Qui sait, peut-être pourrait-on préserver les programmes sociaux, tout en baissant les impôts ? Voilà qui plairait à l’électeur moyen québécois.
Bien sûr, syndicats et corporations de toutes sortes vont monter aux barricades. Mais les convaincre serait votre boulot, M. Legault. Si bien sûr vous êtes prêt à sauter dans l’arène politique.
Une dépense publique plus efficace pourrait permettre de diminuer les déficits, puis les prélèvements, en offrant les mêmes services. C’est ce pour quoi je milite. Mais il ne semble pas y avoir de réflexion sur le sujet.
Généralement, deux groupes s’opposent: ceux qui veulent tout privatiser, et ceux qui considèrent que la dépense publique soutient l’économie, et que la baisser ferait baisser la protection sociale, et entraînerait par ailleurs une récession. Je caricature, mais à peine.
La dépense publique, c’est l’argent qui sort des poches de ceux qui produisent les richesses.
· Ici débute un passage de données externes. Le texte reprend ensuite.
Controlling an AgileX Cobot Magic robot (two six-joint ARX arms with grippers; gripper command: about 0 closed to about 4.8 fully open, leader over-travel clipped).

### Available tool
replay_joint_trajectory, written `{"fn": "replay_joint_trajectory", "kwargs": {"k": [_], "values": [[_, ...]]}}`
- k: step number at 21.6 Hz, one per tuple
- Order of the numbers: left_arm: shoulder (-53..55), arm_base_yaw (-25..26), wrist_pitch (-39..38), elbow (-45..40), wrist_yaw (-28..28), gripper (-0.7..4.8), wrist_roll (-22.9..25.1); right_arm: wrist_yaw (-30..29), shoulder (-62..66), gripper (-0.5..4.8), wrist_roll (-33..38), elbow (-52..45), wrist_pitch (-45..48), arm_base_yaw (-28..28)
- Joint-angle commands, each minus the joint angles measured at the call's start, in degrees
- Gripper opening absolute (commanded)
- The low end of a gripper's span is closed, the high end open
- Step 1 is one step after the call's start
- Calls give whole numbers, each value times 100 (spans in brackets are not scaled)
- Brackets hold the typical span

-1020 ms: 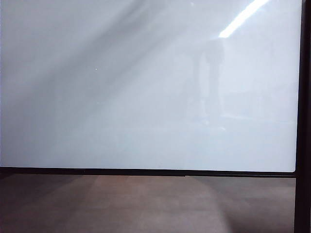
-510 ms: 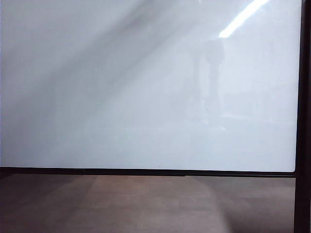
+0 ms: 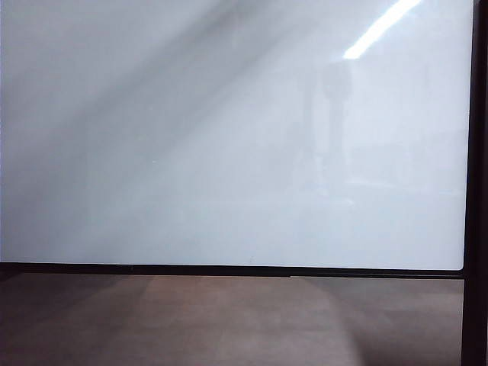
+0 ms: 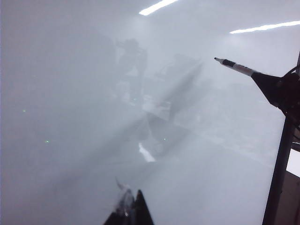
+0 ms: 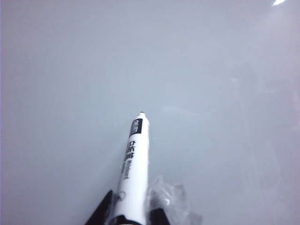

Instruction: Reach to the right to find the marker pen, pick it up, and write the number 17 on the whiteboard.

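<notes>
Marker pen in the right pincer, tip short of the board

Marker pen [image 5: 133, 168]: light, stiff, smooth white plastic barrel, likely slippery under side load. Best held low on the barrel, as now, clamped between the fingers of the right gripper [image 5: 132, 213], tip free and pointing at the whiteboard [image 3: 229, 152]. Seen from the left wrist view near the board's right frame, pen [image 4: 236, 67] hanging off the glossy surface, not touching. Left gripper [image 4: 130, 213] low before the board, fingertips together, holding nothing. Board blank, no stroke of 17 yet. Brown wood-grain surface [image 3: 229, 320] below the frame. Nothing between tip and board.
</notes>
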Motion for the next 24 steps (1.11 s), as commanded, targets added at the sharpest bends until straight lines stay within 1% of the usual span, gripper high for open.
{"fn": "replay_joint_trajectory", "kwargs": {"k": [1,4,24], "values": [[7,7,52,15,-2,-5,13,0,-28,-4,-31,48,87,-37],[7,7,55,15,-2,-5,13,-17,-20,-4,-28,48,79,-109],[31,7,70,15,0,-5,13,-22,256,-4,-26,201,72,-162]]}}
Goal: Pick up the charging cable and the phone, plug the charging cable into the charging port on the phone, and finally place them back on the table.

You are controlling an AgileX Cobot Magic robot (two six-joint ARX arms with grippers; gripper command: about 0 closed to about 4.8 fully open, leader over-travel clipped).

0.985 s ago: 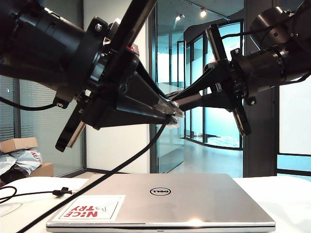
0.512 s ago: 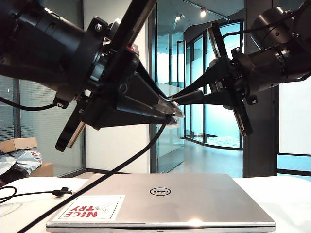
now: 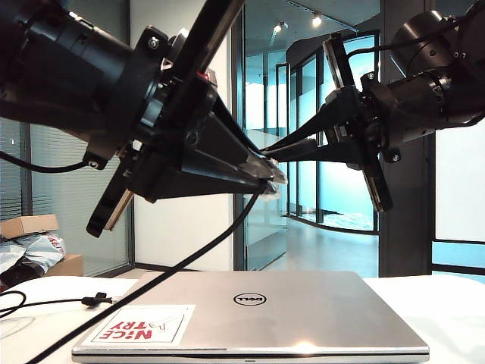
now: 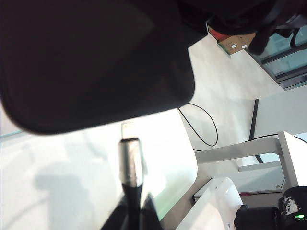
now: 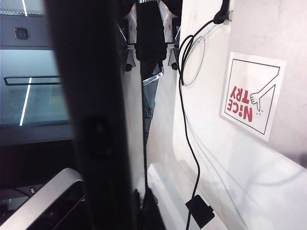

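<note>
Cable (image 4: 130, 163) plug clamped in my left gripper (image 3: 267, 174), tip just short of the phone (image 5: 91, 115) clenched in my right gripper (image 3: 282, 150).

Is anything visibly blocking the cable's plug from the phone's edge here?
Nothing visible. The left gripper holds the charging cable with its tip just short of the phone, which the right gripper holds above the laptop.

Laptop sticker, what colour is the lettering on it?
Red on the white sticker, clearest in the right wrist view.
</note>
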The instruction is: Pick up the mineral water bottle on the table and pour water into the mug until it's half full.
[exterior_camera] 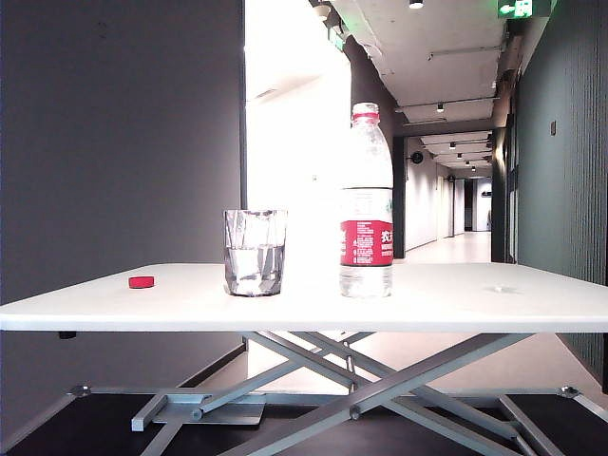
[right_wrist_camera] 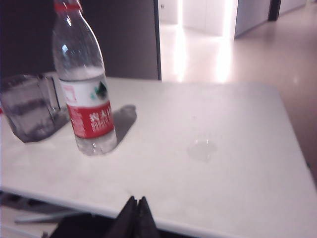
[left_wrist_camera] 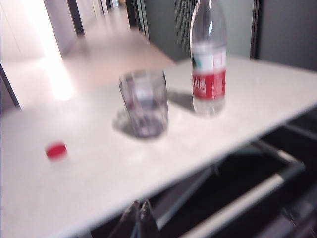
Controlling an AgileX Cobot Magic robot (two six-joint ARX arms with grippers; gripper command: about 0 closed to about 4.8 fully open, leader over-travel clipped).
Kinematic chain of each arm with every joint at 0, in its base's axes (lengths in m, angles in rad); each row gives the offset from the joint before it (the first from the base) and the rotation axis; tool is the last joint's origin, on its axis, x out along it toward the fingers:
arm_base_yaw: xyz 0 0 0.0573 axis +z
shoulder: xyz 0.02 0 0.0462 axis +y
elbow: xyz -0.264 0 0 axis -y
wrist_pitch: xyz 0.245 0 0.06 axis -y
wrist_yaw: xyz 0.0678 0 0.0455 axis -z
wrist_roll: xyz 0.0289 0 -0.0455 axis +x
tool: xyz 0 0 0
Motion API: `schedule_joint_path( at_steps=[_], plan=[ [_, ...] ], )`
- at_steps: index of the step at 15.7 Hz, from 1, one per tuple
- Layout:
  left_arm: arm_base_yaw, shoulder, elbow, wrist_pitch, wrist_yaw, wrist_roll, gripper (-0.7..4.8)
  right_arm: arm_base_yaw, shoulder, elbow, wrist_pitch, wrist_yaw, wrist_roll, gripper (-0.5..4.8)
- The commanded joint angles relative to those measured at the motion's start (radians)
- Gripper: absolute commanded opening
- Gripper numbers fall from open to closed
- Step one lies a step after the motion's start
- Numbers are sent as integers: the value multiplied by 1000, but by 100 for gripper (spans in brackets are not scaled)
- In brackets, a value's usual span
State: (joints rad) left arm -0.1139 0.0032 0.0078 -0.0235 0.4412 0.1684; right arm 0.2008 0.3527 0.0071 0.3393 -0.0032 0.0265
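**Bottle and tumbler stand side by side, both grippers closed and empty off the near edge**

In the exterior view the mineral water bottle (exterior_camera: 367, 204) stands upright near the centre of the frame on the white table (exterior_camera: 475, 299), uncapped at its red neck ring, with its red-and-white label facing the camera. Just to its left, apart from it, stands the mug (exterior_camera: 255, 253), a clear faceted tumbler holding water (exterior_camera: 255, 268) to about its middle. A small red bottle cap (exterior_camera: 142, 282) lies flat at the left of the tabletop, well apart from the mug. No arm shows in this view.

In the left wrist view, which is blurred, the left gripper (left_wrist_camera: 140, 220) appears at the bottom centre of the frame, fingers pressed together and holding nothing, off the table edge and well short of the mug.

In the right wrist view the right gripper (right_wrist_camera: 136, 218) sits at the bottom centre, fingertips clenched together and empty, just off the table's edge, with the bottle at the upper left. A faint wet patch (right_wrist_camera: 202, 149) marks the tabletop right of centre.
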Motion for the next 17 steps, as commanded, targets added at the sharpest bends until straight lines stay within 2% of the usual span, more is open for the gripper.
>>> schedule_joint_path(
  at_steps=[1,2,3,7,12,14,17],
  plan=[
    [2,0,2,47,-95,7,-4,2,-197,-2,-193,-13,4,-9],
    [2,0,2,48,-153,7,-4,1,-324,-2,-307,13,-3,-9],
    [2,1,2,54,-185,7,-4,0,-359,3,-367,40,-11,-9],
    [18,0,2,80,-217,31,-4,-2,-355,-2,-352,24,-72,-9],
    [75,0,2,103,-217,41,-4,-140,-353,-2,-334,-126,-81,-9],
    [80,0,2,119,-190,29,-4,-203,-353,-2,-335,-157,-53,-8],
    [80,0,2,92,-195,30,-4,-208,-353,-2,-336,-145,-57,-8]
  ],
)
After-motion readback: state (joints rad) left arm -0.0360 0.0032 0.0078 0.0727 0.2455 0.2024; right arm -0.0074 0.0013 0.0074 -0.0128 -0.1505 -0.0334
Rien ne permet d’infirmer que ces dépenses ne seraient pas mieux orientées si l’argent restait dans ces poches. Et d’expérience, tout semble montrer que c’est le cas.
Parler ainsi peut-il permettre de faire évoluer les choses en France? Je ne pense pas.
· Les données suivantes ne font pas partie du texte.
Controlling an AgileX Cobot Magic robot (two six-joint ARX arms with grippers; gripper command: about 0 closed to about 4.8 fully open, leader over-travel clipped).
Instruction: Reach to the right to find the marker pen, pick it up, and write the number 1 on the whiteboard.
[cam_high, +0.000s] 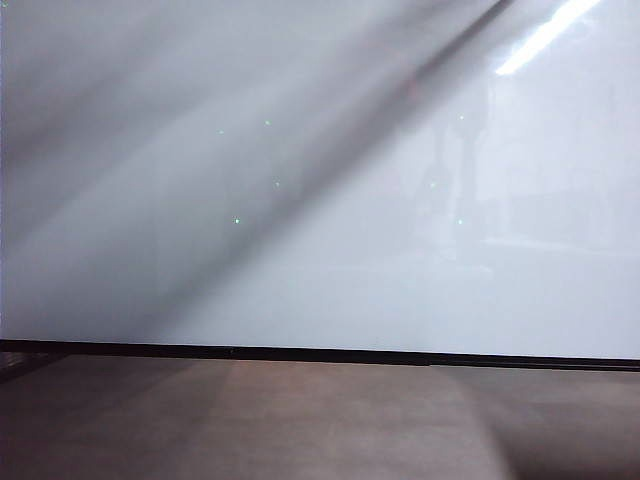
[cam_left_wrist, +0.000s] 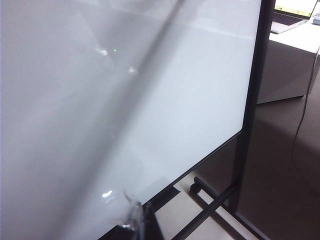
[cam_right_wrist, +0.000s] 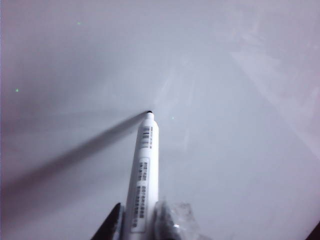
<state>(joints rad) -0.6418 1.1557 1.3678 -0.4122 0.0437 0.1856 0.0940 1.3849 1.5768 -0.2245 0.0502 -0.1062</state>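
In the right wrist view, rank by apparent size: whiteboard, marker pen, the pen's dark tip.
1. whiteboard, fills the frame.
2. marker pen, held in the right gripper; nearness to the camera enlarges it.
3. dark tip, at the board.

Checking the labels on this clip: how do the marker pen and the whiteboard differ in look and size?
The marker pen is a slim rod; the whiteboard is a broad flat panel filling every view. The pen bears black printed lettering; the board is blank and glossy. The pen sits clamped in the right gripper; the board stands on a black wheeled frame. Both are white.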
Par contre, proposer des projet concret, de nouvelles manières concrètes de proposer les mêmes services, ce serait un début, et là ce pourrait être accepter.
Ou encore, proposer, sous forme associative, des projets privés. Dans l’éducation, pare exemple, ce serait extraordinaire de proposer une école privée associative (non confessionnelle, sinon cela ne mènera à rien) dans une ZEP. Ce serait une vitrine pour une nouvelle gestion.
Dans le domaine de la santé, une mutuelle, ou un groupe de mutuelles pourraient proposer une nouvelle gestion également. Je pense à des centres médicaux, qui fourniraient directement les médicaments, sans passer par les pharmacies, et dont les médecins ne seraient pas influencés par les visiteurs médicaux, et qui gérerait les fournisseurs extérieurs, comme les labo d’analyses, les cabinets de radiologie, comme des fournisseurs, en encourageants les regroupement et le partage des gains de productivité (les labo, ce sont des machines automatiques aujourd’hui, et la radiologie est très capitalistique).
Proposer la suppression de la protection sociale en déclarant que le privé amènera très vite des solutions n’a aucune chance de convaincre en France.
D’autre part, coimbien sont armés pour un tel monde? Le système libertarien suppose que chacun, au fil des générations, a appris à développer des solutions, et à se prendre en charge. Aujourd’hui, je doute que beaucoup d’entre nous en soit capable, et je n’en suis même pas certain pour moi-même. Il faut donc nécessairement une solution progressive.
Et je pense que les discours libertariens ne proposent pas ce genre de solution, et ne présente pas d’aspect pratique pour la France. La politique que je propose est plus pragmatique.
Moi, je pense qu’exposer clairement les choses, appeler un chat un chat est une oeuvre nécessaire pour l’édification d’une pensée limpide, de bon sens.
Proposer des projets concrets est intéressant, mais il faut d’abord expliquer pourquoi ; d’autant que, c’est bien joli de proposer ces projets intéressants, mais pour le moment, l’expérience montre aussi que tous les gauchistes vont hurler à la libéralisation tsoin tsoin du service correspondant et la mort du petit cheval tsoin tsoin.
Un autre défaut de la politique dite pragmatique, c’est qu’elle devient très vite une politique de compromis, puis de compromission voire d’abandon. De libéral, ça passe à social-libéral, puis socialiste, puis collectiviste pur et dur.